> **Problem description**
Copying rule for the data below: take the line containing "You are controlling" and every line after it to the end, exactly, and drop all pictures.

> **Material provided**
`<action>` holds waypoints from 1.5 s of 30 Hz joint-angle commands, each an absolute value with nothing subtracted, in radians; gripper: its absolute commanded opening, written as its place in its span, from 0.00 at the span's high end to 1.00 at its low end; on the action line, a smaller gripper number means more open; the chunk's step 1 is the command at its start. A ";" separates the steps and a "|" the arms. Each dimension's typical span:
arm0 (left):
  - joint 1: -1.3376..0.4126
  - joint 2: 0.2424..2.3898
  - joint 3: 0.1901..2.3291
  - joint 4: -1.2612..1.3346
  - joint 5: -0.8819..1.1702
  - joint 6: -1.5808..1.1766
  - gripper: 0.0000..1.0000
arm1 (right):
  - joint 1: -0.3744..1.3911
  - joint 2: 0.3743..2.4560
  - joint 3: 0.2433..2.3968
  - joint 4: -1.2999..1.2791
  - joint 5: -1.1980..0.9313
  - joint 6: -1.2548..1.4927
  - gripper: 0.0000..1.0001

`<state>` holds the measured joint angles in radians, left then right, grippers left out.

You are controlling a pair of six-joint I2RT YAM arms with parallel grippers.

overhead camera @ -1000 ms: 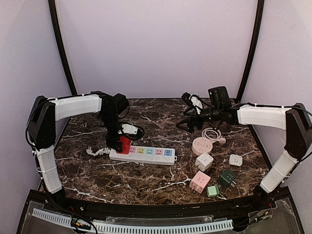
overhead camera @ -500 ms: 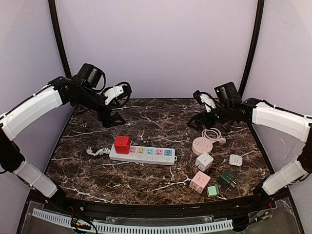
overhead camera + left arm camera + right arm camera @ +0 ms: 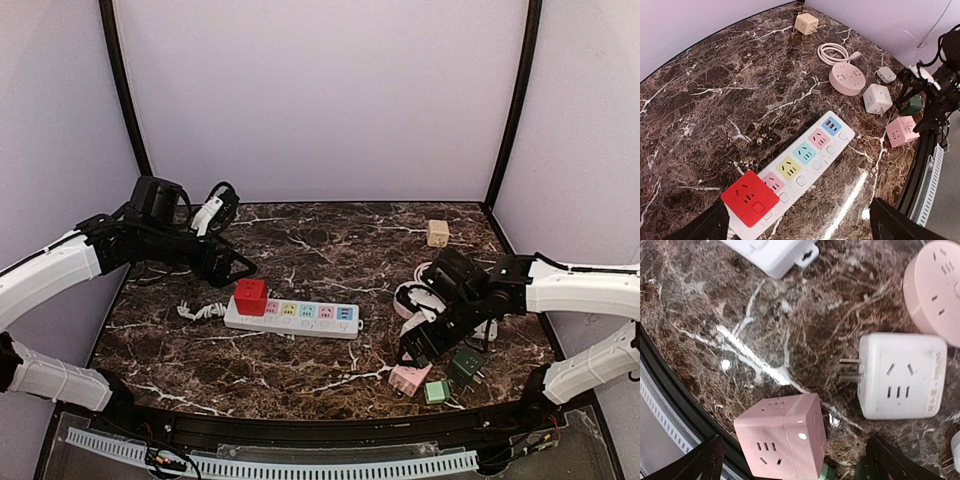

> **Expected answer**
You are controlling a pair of six-joint I2RT YAM arms with parallel grippers.

overhead camera @ -1000 ms: 
overhead camera @ -500 ms: 
overhead camera + left arm camera + right arm camera @ +0 ms: 

The work for this exercise is now done.